Whether it is the submerged protohistoric sites of the Saloum Delta (Senegal), the anchor cemetery of Cidade Velha (Cabo Verde), or the wreck of the German liner Kaiser Wilhelm der Grosse, sunk during the First World War in the waters of Dakhla in southern Morocco; all these sites represent an important historical heritage in urgent need of protection. The underwater cultural heritage, often unknown and invisible to most people, is nevertheless an essential testimony to humanity’s past. It is an important cultural asset in terms of education and science, but also opens up a considerable field for the development of sustainable tourism with the blue economy, in favor of communities. However, it is subject to multiple threats such as looting and destruction.

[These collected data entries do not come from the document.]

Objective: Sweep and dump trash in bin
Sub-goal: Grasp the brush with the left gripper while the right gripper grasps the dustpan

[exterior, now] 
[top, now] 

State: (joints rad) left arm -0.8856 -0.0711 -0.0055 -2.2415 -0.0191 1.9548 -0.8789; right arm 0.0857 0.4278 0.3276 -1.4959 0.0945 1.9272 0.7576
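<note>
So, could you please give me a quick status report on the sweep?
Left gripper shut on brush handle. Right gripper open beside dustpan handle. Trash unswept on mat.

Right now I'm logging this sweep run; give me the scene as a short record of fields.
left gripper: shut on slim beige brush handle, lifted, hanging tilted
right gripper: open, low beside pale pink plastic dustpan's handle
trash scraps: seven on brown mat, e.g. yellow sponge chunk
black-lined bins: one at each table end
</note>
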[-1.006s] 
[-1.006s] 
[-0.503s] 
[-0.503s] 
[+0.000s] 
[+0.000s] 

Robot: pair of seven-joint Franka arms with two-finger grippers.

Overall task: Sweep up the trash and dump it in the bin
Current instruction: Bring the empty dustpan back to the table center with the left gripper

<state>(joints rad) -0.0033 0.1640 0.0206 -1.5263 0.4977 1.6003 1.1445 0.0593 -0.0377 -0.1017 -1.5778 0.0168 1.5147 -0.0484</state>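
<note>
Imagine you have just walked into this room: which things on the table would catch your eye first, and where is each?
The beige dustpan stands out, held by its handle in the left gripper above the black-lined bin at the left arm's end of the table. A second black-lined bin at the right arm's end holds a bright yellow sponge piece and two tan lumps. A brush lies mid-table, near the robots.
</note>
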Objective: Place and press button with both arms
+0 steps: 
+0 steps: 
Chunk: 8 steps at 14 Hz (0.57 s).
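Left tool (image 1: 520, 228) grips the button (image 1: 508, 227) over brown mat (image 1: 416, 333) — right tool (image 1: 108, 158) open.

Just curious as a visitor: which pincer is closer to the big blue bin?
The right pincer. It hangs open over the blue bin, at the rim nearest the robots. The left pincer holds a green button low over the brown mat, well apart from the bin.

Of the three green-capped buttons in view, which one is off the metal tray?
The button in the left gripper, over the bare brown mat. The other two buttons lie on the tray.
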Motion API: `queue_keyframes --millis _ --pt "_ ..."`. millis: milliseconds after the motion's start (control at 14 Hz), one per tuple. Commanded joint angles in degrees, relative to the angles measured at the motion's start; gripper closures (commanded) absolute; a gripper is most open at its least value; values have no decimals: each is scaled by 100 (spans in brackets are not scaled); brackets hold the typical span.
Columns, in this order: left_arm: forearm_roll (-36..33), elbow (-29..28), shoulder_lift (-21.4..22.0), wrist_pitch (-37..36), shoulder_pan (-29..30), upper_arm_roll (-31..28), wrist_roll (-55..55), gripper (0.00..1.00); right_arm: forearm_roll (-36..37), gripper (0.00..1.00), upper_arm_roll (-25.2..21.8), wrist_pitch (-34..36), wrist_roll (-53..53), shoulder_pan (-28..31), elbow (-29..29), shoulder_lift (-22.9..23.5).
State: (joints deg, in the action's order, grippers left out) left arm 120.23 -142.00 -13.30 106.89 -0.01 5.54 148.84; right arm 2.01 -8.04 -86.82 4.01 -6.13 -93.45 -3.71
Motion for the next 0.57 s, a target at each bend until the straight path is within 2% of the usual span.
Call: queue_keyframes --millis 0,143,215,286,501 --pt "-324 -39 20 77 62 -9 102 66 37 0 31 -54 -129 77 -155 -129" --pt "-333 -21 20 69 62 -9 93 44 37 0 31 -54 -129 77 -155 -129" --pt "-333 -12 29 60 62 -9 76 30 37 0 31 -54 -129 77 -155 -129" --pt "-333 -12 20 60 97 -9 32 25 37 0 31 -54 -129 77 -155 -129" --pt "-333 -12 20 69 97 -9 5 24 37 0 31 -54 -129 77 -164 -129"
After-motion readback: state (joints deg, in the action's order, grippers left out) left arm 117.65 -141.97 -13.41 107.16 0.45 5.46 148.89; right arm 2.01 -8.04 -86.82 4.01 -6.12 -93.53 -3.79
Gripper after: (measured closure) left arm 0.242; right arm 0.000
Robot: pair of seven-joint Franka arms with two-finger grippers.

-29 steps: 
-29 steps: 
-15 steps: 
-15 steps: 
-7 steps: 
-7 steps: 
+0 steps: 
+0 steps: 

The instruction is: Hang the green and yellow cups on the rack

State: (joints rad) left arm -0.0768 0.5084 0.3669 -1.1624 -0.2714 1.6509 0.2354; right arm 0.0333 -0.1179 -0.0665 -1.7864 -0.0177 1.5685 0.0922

The 5th regional meeting follows a series of meetings already held across the continent and intends to continue efforts to better protect the sunken heritage. For strategic reasons, this meeting mainly targets 10 countries on the Atlantic coast sharing the same issues related to their maritime history and are in a position to develop a common cooperation policy concerning underwater cultural heritage. These are Benin – Cabo Verde – Ivory Coast – Gambia – Guinea Bissau – Guinea – Namibia – Nigeria – Senegal and Togo. Underwater archaeologists, experts and Heritage Directors shared their experiences and consulted each other in order to create synergies in terms of training in partnership with international universities, protection and awareness but also sustainable development through underwater tourism.
Building on the awareness-raising work already undertaken and the recommendations of previous meetings, the meeting aimed to promote a better understanding of the 2001 Convention on the Protection of the Underwater Cultural Heritage. Only five French-speaking countries and one Portuguese-speaking country in Africa have ratified this essential legal instrument, which sets a high level of protection for this heritage in order to prevent its looting and destruction. It is therefore essential to increase the interest of countries in ratifying it in order to ensure adequate protection.